▶ _Work request_: Retype the records below from their first line through the line containing "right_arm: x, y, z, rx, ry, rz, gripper", and include nothing else.

▶ _Material for this exercise_:
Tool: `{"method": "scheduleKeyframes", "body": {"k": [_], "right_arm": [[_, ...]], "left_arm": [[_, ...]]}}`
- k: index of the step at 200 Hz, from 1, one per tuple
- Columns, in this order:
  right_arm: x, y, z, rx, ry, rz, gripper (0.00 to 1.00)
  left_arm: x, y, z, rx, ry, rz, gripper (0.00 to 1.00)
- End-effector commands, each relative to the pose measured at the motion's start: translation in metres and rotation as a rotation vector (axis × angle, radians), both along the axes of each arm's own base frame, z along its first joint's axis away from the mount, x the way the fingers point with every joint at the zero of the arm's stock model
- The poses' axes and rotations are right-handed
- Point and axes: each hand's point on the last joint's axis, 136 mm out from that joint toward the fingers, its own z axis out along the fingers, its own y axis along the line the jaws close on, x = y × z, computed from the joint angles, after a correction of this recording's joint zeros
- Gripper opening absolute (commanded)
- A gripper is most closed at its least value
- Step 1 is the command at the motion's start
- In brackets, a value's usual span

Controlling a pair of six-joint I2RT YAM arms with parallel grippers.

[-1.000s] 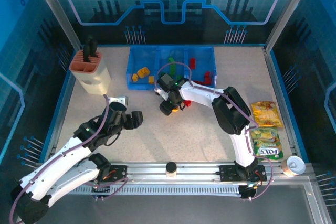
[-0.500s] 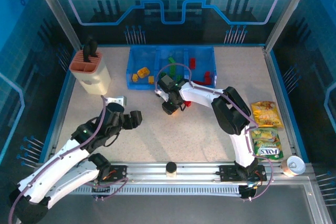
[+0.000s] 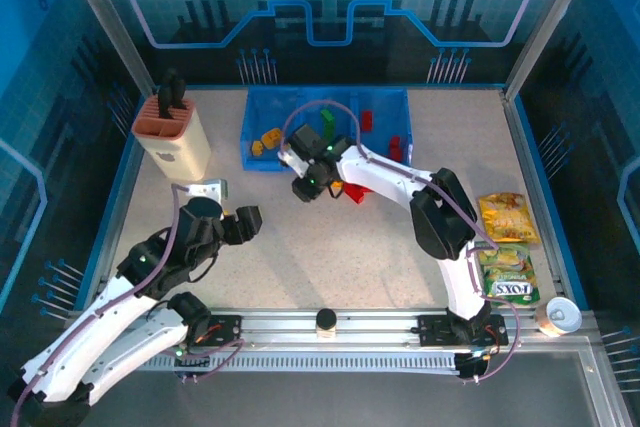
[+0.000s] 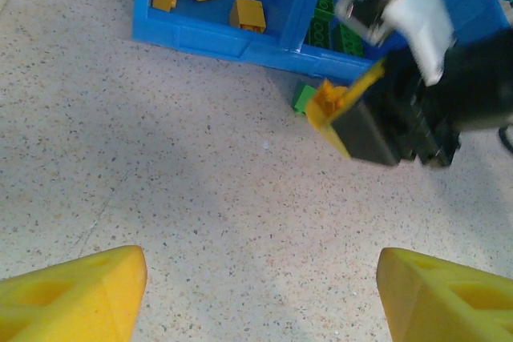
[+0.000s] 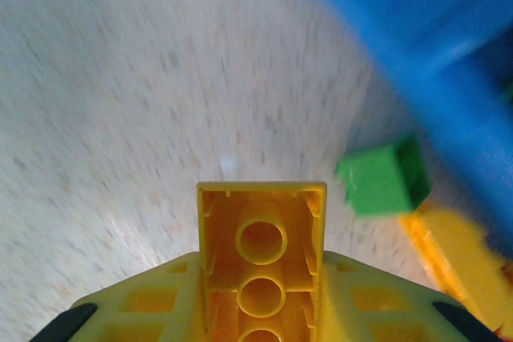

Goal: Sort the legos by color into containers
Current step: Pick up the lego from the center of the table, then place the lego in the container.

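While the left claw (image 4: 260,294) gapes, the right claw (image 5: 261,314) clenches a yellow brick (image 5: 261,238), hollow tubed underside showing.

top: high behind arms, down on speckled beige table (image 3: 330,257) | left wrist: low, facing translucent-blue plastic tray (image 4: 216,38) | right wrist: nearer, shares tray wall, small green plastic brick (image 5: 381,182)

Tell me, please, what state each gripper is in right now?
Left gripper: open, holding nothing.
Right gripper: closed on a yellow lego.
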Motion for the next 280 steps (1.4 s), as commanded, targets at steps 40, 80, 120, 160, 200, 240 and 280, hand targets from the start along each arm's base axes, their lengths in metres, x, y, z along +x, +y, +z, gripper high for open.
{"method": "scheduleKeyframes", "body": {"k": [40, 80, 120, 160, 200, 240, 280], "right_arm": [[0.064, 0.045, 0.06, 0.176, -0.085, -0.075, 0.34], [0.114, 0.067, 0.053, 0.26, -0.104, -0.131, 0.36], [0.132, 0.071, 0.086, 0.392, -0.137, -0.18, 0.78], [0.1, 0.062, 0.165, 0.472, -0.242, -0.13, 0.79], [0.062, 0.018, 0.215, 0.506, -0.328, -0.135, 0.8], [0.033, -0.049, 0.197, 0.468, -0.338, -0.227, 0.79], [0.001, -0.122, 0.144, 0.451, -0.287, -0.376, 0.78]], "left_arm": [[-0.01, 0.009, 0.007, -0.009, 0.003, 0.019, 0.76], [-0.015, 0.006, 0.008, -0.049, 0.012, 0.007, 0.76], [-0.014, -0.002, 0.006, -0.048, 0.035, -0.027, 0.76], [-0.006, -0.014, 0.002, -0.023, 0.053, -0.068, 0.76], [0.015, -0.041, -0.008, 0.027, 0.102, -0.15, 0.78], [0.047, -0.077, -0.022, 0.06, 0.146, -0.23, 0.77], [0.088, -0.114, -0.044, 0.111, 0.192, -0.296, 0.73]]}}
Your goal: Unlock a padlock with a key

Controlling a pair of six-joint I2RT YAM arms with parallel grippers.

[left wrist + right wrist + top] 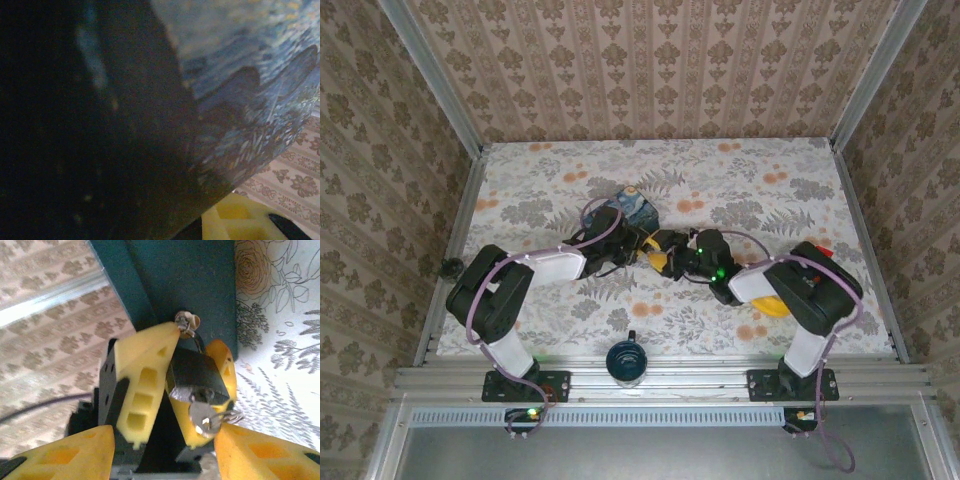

▶ _Response to this exercise_:
Tool: `{"method": "scheduleKeyframes", "body": {"k": [_], "right_arm": [[_, ...]], "left_arm": [[_, ...]]}}`
- k: index of the step at 200 Hz, from 1, one per tuple
- Columns, in this order:
  right_arm: x, y, z, rx, ry, rz, gripper (0.00 to 1.00)

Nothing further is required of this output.